Но дядя не унимался. Он продолжал говорить в недопустимом для племянника тоне.
– Ты можешь мне объяснить, жертва высокоорганизованного сознания, как старичок этот смог из тебя вытрясти всю информацию про папашу твоего и про этого гребаного Корзуна?
Конечно, Фигурин мог. И он, кстати, уже начал объяснять, а дядя просто с ходу стал гнуть пальцы и не дал себе труда разобраться в проблеме. Он же говорит, старичок был вооружен тростью, на конце которой имелся такой тонкий длинный нож. Этот самый нож зловредный и злоехидный старичок приставил Фигурину прямо к горлу и угрожал убить его самым варварским и бесстыжим образом. Да еще и вколол ему какую-то сыворотку правды.

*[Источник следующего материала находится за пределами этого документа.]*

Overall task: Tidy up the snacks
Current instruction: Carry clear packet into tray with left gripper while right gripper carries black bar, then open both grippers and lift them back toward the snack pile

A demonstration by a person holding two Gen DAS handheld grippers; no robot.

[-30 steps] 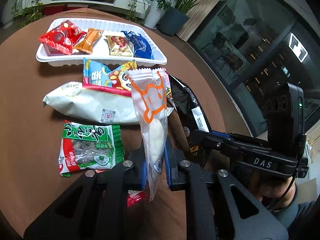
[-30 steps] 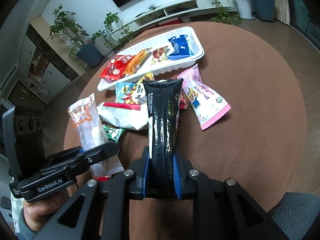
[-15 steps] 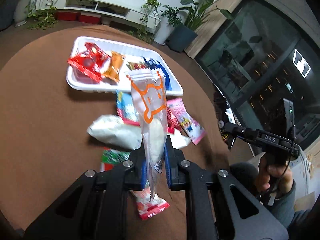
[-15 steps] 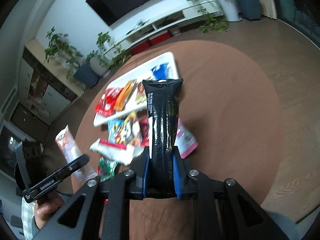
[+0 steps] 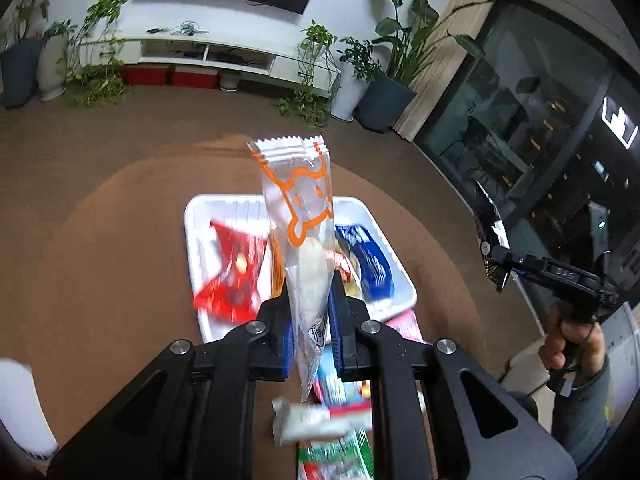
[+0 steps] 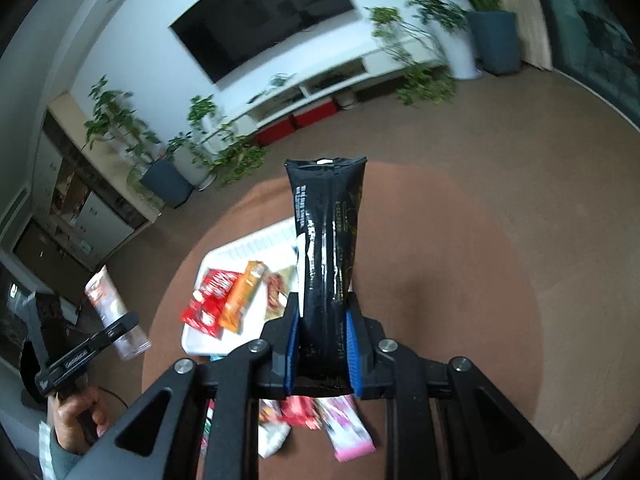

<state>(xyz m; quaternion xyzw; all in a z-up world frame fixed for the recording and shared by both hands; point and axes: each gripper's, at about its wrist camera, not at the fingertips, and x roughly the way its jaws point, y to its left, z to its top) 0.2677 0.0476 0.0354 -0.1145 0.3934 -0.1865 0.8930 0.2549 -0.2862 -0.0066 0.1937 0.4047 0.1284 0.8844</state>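
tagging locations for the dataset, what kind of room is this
Most likely a home living room: a wall-mounted TV over a low white media console, potted plants along the wall, and a round brown table.

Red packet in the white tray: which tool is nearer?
Left, probably. The left tool, shut on a clear packet, hangs just right of the red packet; the right tool, holding a black packet, is past the tray's opposite end.

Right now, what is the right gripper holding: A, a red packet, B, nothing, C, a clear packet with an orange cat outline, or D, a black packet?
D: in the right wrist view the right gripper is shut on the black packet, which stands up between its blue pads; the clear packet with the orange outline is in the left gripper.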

– Значит, говоришь, старичку было сто лет в обед? – задумчиво спросил Соколовский.
Ну, может, не сто, может, девяносто, но старичок был точно не первой молодости.
– Ты мне еще поерничай, образованный, – сказал дядя хмуро. – Если дед такой древний, чего ты ему просто в торец не дал?
А как он ему даст, если тот с копьем к горлу пристал? Деду ведь только небольшое движение сделать – и окажешься пришпиленным к стене, как бабочка-лимонница из школьного гербария. Дядя, небось, видел, как бабочек в коллекциях пришпиливают? Может, и сам в пионерском детстве пришпиливал. Может, у него с тех пор и к силовым ведомствам склонность образовалась, мирный человек разве в прокуратуру по доброй воле пойдет?
– Понимал бы чего, – проворчал дядя. – В прокуратуру только люди доброй воли и ходят. Защищаешь вас, дураков, защищаешь, а благодарности – ноль.
Почему же – ноль? Вот он, Фигурин-младший, например, очень дяде благодарен за защиту и поддержку. Только не надо на него кричать и учить бить по морде незнакомых старичков. Тем более, у тех копья, как у индейцев североамериканских. Вот он сам, дядя, если бы попал к индейцам в плен, неужели попер бы против рожна? Наверняка нет, он же человек рациональный и прагматичный. Ну и он, Фигурин, тоже человек разумный и не стал подвергать свою жизнь необдуманному риску.
– Какой же ты болтун, – поморщился Соколовский, – какие вы, нынешние, все-таки бессмысленные и бездарные болтуны!